Toutefois, en cas de défaite, il existe plusieurs catalogues d’explication. Le meilleur joueur ou le plus grand distributeur de balles a été victime d’un carton rouge injustifié ou d’une blessure. L’arbitre a refusé un but « propre. » Comme le peuple ne doit pas être déçu et perdre son enthousiasme, dès le premier match, l’entraîneur commence à prendre des coups. Il faut déjà préparer l’échafaud pour couper sa tête si la coupe ne venait pas. Les joueurs ne s’entendaient pas entre eux. Les féticheurs du village voisin ont détruit la magie puissante qui devrait faire gagner tous les matches. On sait qu’en Afrique, c’est aide toi et le ciel t’aidera. Les hommes de la nuit dans les tribunes ou sur les bancs de touche ne sont que des psychologues comme on en voit chez les plus développés, les européens. Le premier homme de chaque pays a déjà préparé plusieurs discours. Si l’équipe est éliminée il doit jouer au sage et donner de l’espoir pour la prochaine coupe.

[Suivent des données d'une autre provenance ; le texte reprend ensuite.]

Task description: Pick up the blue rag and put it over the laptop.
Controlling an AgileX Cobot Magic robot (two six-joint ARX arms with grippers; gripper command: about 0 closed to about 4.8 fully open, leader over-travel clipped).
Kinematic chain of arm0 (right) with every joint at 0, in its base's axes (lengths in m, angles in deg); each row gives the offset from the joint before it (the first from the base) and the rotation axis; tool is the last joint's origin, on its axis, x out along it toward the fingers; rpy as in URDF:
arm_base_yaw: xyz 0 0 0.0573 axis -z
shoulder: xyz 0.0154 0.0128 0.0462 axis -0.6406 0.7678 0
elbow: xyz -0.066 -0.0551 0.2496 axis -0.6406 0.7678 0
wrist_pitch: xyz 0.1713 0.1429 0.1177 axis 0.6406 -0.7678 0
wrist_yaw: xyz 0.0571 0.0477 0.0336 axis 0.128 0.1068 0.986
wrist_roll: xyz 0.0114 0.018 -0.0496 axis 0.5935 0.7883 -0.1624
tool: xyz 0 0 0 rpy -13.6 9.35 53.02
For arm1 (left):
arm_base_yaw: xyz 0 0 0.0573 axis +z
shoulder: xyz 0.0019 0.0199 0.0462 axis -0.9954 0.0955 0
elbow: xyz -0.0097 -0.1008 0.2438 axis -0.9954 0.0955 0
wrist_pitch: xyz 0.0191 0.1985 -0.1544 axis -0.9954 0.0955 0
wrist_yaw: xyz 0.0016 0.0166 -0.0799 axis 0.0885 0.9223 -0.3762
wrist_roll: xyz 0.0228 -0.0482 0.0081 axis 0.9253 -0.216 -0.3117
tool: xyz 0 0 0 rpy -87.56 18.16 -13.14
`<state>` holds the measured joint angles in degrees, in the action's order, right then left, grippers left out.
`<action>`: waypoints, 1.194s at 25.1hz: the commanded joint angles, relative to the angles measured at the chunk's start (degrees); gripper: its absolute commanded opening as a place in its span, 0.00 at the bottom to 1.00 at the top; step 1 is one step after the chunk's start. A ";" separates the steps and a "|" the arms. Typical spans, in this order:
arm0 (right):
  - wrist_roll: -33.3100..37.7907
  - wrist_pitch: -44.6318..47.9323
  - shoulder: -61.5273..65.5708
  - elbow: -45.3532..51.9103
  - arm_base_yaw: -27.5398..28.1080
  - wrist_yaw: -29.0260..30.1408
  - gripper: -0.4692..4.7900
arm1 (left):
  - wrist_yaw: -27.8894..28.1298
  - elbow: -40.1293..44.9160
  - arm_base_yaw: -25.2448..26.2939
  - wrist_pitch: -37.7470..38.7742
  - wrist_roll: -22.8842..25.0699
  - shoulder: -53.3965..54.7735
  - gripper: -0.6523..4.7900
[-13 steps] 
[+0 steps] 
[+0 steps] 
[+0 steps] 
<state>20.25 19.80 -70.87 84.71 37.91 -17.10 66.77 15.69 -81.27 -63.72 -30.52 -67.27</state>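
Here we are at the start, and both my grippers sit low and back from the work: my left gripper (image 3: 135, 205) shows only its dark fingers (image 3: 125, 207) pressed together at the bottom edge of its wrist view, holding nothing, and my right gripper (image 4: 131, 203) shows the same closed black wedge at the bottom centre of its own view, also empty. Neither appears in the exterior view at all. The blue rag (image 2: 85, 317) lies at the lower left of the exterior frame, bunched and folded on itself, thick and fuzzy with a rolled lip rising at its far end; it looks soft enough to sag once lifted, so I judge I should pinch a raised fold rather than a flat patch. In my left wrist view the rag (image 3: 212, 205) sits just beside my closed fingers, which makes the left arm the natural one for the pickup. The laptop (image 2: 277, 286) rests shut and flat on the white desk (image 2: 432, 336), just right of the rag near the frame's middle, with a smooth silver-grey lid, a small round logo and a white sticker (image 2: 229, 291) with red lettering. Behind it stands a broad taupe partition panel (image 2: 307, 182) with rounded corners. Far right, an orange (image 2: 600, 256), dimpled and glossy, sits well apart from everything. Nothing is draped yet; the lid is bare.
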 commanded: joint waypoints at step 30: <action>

C’est une technique en politique. Après chaque élection, on prépare immédiatement la suivante. On prendra donc un autre entraîneur, cette fois-ci, plus diplômé comme d’habitude. Un salaire qui montera encore plus haut. Pain béni pour tous nos dirigeants, la prochaine coupe d’Afrique des nations c’est tout juste dans un an. Un jeu d’enfant que tenir le peuple en haleine, pendant douze mois, par un autre matraquage sportif. L’unité du pays oblige. Ainsi va l’Afrique. A la semaine prochaine.